Can't grieve

Hi my name's Bev and 15 months ago I lost my mom . I say mom but she was more than that she was my friend , my confident ,my everything . She was the most caring , amazing mom ever. We didn't has a family have much time to prepare for her passing. She hadn't been well for a while and trips back and forth to the doctors got not a lot of reaction. They said she was dehydrated, maybe the onset of dementia but no tests where asked for. On the 13/07/18 I told my boss I needed to go home after a call from my daughter. When I got to my moms the sight that was waiting for me was so distressing. I immediately phoned the ambulance. She was admitted to hospital. On the Saturday she was taken for a CT scan . On the Monday we were told she had pancreatic cancer and had maybe 3/6 months. But sadly for us she passed on the 22/07/18 . I immersed myself in the planning of her funeral and after that the inscription on the headstone. Anything to distract me from the truth. Even now 15 months down the line I've not really grieved. I've cried like I am now but inside I know I've not grieved the way I did when I lost my dad . Sorry if this has gone on but I think I needed to write it out xxx

  • Hi there ..

    So sorry you lost your mum, esp like that .. 

    I felt when I lost my mum suddenly and the Dr came in to say there was nothing they could do .. me and my sister were there waiting to see her .. I felt a huge scream deep inside me ... l knew I'd scare those around me so held it in ... there it stayed for years ... till one day, it overwhelmed me, and I drove to a spot where no one would be, and let it out .. I'd held it in for bout 10 years .. 

    So really there's no time limit on grief .. no right or wrong way .. we grieve differently for every one we love ... so you will with your mum and dad .. they are different people .. different emotions .. 

    So what I've learned since my diagnosis... tell yourself, it's o.k .. whatever you feel .. it's o.k .. if you need to have a bad or sad day .. go with it .. get it out .. if you feel like smiling , then smile .. if you allow yourself anything .. you'll slowly get there ..
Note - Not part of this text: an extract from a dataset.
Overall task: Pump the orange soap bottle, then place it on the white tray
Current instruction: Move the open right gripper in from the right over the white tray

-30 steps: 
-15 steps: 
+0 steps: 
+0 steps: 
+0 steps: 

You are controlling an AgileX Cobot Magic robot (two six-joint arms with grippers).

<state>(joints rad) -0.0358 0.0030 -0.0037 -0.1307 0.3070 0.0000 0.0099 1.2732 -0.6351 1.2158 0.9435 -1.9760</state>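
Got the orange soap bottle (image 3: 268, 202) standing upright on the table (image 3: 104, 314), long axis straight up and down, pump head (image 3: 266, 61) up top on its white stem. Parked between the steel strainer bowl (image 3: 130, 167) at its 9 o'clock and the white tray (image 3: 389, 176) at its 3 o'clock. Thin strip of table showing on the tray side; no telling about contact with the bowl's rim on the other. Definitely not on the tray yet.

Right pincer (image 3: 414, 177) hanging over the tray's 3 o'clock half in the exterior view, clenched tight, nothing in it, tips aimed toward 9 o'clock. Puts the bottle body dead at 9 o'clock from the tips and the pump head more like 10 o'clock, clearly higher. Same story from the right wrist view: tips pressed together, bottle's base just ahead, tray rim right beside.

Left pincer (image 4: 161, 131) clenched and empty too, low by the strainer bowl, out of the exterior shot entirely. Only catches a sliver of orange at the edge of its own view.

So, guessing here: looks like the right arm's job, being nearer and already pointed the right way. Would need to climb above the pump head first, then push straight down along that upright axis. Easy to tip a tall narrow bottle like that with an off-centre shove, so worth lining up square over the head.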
    I believe they look over us .. and yea she was my best buddy .. but I've remembered how kind and caring she was, and how she loved to see us all laughing .. so in her honour, I've tried to do the same .. and know that's what she'd want us to do .. my best buddy , has now been gone 30 years next week .. we just tucked her up in our hearts and brought her along with us ... 

    So be kind to yourself .. your doing o.k .. it's not those that cry the loudest that hurt the most ... it's those who's heart is silently breaking ...  you do learn to carry on .. but we never stop missing them ...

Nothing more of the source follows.